BEGIN Information provided

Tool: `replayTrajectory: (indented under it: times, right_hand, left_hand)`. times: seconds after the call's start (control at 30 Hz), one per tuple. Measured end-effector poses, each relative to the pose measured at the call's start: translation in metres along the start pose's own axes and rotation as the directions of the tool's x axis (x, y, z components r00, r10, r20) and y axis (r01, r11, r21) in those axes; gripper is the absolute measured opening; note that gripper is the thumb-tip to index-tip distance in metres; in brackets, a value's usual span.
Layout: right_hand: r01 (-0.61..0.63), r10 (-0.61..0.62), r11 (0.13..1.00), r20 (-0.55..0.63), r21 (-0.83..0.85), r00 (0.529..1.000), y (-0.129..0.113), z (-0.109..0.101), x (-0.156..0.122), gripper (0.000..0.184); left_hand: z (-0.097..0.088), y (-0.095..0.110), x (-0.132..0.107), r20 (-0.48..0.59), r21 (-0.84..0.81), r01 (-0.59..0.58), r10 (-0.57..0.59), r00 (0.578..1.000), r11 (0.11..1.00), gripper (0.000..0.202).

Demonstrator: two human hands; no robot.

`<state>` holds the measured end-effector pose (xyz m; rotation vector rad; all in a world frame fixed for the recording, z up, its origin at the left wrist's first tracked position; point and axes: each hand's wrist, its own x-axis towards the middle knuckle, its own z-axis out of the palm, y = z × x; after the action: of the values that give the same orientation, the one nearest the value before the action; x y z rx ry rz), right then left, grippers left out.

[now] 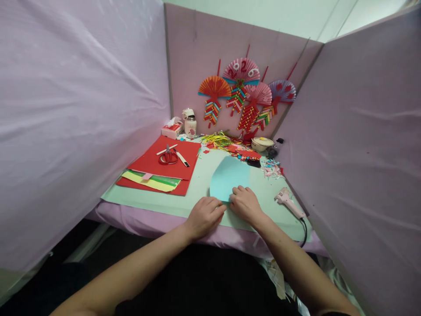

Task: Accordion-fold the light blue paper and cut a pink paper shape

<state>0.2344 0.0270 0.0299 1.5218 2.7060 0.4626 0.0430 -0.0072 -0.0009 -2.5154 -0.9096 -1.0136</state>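
Note:
A light blue paper sheet (230, 177) with a rounded far edge lies on the pale green mat (197, 184). My left hand (204, 216) and my right hand (245, 204) sit side by side at its near edge. Both have their fingers curled and pressed on the paper's near edge, pinching it. The fingertips meet close together at the middle of that edge.
Red scissors (168, 156) and a pen (181, 158) lie on stacked red, yellow and green sheets (154, 177) at left. A glue gun (288, 202) lies at right. Paper scraps (271, 168), a bowl (261, 143), a jar (190, 126) and paper fans (241, 87) stand at the back. Pink partitions enclose the desk.

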Motion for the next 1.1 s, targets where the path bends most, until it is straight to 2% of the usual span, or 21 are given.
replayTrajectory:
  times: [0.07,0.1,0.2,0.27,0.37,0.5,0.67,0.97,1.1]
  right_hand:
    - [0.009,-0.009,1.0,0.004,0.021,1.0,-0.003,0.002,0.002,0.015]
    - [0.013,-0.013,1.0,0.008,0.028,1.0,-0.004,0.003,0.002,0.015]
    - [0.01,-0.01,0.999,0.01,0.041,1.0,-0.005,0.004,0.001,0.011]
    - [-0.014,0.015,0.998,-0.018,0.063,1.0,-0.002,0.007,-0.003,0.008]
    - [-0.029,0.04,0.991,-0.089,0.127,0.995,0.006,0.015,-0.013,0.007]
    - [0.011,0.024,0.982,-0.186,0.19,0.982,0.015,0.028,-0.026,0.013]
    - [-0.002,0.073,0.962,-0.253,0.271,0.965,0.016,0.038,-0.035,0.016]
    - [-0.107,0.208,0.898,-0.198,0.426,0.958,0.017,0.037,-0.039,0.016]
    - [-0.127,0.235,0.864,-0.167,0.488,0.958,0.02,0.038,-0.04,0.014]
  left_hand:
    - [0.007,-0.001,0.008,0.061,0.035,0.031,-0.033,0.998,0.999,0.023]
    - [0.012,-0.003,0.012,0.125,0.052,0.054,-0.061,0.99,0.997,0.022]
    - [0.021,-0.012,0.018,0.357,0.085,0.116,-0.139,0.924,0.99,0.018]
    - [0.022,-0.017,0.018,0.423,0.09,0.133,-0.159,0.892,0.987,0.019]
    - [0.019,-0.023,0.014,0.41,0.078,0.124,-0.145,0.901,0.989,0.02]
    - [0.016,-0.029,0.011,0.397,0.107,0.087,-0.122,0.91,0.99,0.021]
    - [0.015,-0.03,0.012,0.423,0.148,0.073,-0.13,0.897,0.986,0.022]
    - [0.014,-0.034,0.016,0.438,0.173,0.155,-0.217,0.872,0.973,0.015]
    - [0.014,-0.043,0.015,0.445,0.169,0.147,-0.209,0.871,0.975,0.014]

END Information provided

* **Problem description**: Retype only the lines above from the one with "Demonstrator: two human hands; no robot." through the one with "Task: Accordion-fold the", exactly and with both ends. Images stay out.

* **Reply**:
Demonstrator: two human hands; no robot.

`<state>` holds the measured end-effector pose (xyz m; rotation vector rad; all in a world frame fixed for the recording, z up, its origin at the left wrist's first tracked position; point and axes: each hand's wrist, its own x-axis towards the middle knuckle, its own z-axis out of the palm, y = z × x; after the action: of the values that give the same orientation, the one nearest the value before the action; x y z rx ry rz), right then left, grippers left out.

[now] 

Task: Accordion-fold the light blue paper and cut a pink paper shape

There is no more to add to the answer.